Quien escribe no anda en busca de encontrar aceptación ni muchos clic en “me gusta”, ni remuneración, ni reconocimiento, ni que me quieran o que no lo hagan menos aún, ser el peor o el mejor en tratar determinados temas entre otras muchas apetencias.
No pretendemos alcanzar el “Premio Presidente Boyer” ni “El Diente de Ajo”. Tampoco ser elevado al “Salón de la Fama del Ladrón” o a la “Sala de los Asaltantes inmortales”, tampoco aspiro al premio “El Lambón del Año”.

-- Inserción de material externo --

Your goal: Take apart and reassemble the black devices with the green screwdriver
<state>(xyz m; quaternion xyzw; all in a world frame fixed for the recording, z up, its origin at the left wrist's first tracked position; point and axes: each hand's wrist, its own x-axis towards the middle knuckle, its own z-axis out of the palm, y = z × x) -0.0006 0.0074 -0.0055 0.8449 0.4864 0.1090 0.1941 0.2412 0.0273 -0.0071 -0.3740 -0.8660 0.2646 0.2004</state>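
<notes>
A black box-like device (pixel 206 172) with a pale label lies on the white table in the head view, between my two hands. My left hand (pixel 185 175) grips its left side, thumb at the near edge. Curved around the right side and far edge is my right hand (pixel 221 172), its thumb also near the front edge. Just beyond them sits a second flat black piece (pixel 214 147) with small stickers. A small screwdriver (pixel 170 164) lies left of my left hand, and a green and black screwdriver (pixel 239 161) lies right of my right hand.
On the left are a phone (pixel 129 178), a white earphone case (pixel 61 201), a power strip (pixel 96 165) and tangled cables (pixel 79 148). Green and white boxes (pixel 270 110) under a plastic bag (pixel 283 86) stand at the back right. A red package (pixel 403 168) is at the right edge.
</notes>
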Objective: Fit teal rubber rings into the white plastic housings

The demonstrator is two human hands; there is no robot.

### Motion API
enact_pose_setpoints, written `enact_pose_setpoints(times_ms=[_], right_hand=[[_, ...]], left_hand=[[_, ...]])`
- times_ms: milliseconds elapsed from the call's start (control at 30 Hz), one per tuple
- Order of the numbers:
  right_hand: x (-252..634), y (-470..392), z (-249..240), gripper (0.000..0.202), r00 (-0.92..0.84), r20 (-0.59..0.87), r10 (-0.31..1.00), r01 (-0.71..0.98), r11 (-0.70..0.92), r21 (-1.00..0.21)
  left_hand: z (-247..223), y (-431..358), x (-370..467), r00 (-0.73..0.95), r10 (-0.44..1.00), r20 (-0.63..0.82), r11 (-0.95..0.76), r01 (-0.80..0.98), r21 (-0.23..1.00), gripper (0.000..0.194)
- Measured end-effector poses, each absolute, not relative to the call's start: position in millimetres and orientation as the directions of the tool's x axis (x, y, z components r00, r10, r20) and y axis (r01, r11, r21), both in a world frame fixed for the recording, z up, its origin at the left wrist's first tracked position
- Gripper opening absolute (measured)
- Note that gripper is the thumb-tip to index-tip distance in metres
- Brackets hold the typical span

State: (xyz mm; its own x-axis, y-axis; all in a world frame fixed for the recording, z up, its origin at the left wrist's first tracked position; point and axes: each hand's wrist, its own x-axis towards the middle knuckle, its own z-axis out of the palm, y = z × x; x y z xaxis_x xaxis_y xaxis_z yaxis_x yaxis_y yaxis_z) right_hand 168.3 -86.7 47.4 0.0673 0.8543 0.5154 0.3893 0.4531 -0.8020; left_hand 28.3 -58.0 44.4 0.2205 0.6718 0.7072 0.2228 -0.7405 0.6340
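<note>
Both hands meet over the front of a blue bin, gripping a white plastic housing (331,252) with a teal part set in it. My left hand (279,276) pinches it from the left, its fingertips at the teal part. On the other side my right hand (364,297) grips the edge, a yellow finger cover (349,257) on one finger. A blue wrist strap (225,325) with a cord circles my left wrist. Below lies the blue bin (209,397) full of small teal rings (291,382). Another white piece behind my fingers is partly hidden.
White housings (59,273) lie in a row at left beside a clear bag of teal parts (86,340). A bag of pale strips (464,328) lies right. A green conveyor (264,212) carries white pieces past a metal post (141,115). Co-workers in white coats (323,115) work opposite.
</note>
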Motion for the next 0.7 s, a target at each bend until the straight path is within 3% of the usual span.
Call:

Cuando escribimos y lo que escribimos, es en procura de ayudar en algo a ustedes que tienen la entereza de leernos y a mis hijas y nietos –porque lo escrito, escrito está- a adentrarse o interesarse en ser entes de solución en la medida de lo posible, a los graves problemas sociales que agobian nuestra nación.
No aspiramos a un país perfecto. No existe en el planeta. Sí aspiramos a vivir bajo un régimen de respeto a la ley, donde realmente exísta consecuencias para todo aquel que la viole. Rico o pobre, letrado o iletrado, funcionario o no, civil o militar sin importar el rango.
Escribimos, ahora que no hemos llegado a un gobierno como el que encabeza Rodrigo Duterte en Filipinas.
Es posible, que no estemos de acuerdo con muchas de sus actuaciones como gobernante desde las inquietas aguas del Caribe insular donde nos encontramos, pero no debemos ignorar los altísimos niveles de corrupción e impunidad que existía en esa sociedad a su llegada como gobernante.
Los gobernantes flojos y blandengues son semejantes a los capitanes de barcos y timoneles, irresponsables y borrachos.
Quizás el ejemplo no sea el más apropiado. Pero a veces solo atinamos a entenderlo cuando sentimos el frio del cañón de un arma apuntando en nuestra sien.